Assignment. If a line in the data below holds the word "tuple", copy it.
+ + + +
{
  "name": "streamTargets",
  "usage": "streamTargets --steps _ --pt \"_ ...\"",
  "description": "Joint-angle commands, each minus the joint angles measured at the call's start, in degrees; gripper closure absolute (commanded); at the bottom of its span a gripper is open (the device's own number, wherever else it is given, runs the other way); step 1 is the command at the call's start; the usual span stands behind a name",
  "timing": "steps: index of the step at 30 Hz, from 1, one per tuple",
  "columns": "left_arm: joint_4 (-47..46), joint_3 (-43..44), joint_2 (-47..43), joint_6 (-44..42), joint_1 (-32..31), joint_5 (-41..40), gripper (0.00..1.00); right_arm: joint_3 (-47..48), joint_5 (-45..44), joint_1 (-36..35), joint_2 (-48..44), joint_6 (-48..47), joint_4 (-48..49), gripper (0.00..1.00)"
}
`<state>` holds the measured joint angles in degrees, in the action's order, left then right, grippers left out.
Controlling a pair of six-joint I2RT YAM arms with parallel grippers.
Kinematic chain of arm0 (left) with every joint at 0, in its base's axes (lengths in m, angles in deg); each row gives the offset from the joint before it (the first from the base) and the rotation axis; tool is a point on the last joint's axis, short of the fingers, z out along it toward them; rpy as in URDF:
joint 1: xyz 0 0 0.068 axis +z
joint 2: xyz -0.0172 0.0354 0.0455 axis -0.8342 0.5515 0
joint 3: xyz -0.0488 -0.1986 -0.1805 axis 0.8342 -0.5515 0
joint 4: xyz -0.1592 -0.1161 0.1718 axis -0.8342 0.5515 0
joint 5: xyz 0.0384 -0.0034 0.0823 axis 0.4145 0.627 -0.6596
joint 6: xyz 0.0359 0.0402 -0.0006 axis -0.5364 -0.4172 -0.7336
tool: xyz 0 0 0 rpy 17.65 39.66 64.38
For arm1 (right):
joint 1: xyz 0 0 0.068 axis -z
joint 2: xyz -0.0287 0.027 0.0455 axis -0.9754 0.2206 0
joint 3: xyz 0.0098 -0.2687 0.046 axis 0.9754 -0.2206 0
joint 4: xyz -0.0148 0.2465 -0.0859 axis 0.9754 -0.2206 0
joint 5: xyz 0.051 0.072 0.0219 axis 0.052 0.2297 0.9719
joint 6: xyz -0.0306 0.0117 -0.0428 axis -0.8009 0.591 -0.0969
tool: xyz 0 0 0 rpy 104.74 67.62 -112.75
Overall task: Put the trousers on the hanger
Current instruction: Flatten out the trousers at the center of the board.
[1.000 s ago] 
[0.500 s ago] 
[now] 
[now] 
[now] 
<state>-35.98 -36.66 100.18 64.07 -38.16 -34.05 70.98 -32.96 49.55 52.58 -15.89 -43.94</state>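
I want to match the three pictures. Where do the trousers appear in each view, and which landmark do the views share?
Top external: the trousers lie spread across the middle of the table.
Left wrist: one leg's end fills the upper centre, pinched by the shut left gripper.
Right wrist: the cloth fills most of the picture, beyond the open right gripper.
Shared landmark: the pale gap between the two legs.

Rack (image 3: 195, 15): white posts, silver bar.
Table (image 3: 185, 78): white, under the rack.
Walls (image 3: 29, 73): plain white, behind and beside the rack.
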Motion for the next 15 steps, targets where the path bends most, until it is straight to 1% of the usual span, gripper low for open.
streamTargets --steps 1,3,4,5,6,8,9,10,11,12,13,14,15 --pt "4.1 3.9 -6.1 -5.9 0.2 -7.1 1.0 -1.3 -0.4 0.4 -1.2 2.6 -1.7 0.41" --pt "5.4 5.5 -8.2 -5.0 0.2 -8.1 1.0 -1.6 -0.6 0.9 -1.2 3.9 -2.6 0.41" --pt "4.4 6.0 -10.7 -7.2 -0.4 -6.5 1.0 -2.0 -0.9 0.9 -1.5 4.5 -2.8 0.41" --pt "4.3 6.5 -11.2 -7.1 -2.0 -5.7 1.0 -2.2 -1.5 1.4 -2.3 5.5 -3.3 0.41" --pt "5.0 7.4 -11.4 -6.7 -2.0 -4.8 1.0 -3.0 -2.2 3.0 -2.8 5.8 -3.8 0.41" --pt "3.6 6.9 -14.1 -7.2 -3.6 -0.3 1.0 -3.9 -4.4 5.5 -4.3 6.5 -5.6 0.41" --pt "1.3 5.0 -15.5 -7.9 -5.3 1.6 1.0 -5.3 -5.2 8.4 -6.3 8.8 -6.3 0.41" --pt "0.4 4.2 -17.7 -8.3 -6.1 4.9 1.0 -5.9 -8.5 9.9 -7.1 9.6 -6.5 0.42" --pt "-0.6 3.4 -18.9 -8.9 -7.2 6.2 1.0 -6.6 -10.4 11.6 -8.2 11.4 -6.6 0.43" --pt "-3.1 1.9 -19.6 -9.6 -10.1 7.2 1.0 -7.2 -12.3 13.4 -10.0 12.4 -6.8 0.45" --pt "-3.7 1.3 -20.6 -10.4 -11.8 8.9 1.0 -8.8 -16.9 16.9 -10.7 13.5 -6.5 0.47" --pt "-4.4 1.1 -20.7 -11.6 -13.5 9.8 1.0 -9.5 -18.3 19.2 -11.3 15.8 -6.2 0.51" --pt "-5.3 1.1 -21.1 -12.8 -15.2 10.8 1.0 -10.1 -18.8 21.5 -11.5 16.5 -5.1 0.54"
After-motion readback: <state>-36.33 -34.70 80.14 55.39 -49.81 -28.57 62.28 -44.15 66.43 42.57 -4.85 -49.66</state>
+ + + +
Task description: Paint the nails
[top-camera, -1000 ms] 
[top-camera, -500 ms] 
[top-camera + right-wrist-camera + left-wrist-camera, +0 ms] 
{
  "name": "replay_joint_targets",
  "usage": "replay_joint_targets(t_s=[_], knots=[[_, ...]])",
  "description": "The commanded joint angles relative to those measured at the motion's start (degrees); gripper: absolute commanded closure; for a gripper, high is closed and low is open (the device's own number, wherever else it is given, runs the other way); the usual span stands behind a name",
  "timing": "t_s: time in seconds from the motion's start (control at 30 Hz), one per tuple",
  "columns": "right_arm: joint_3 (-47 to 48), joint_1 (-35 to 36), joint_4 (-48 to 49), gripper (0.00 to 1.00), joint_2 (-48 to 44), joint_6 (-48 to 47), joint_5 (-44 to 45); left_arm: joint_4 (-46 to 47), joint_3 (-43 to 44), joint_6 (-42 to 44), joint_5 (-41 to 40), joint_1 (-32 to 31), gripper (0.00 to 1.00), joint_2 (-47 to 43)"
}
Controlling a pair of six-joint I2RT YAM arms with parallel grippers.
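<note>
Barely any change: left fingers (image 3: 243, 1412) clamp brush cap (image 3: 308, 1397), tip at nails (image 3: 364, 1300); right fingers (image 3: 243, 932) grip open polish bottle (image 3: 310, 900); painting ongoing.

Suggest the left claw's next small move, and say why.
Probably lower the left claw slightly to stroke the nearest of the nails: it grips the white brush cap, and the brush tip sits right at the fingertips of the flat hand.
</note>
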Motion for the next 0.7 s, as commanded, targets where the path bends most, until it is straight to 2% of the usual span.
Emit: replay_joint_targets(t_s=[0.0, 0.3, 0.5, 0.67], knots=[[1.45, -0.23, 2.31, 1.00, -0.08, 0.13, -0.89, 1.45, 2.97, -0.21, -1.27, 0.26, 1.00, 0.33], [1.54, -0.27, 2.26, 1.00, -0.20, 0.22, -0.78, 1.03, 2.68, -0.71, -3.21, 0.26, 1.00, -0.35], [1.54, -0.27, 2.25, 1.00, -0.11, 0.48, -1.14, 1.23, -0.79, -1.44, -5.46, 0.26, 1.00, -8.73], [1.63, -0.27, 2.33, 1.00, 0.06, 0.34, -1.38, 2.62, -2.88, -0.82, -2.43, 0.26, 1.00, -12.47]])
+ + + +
Finished exercise.
  "timing": "steps: index of the step at 30 Hz, from 1, one per tuple",
  "timing": "t_s: time in seconds from the motion's start (control at 30 Hz), one per tuple",

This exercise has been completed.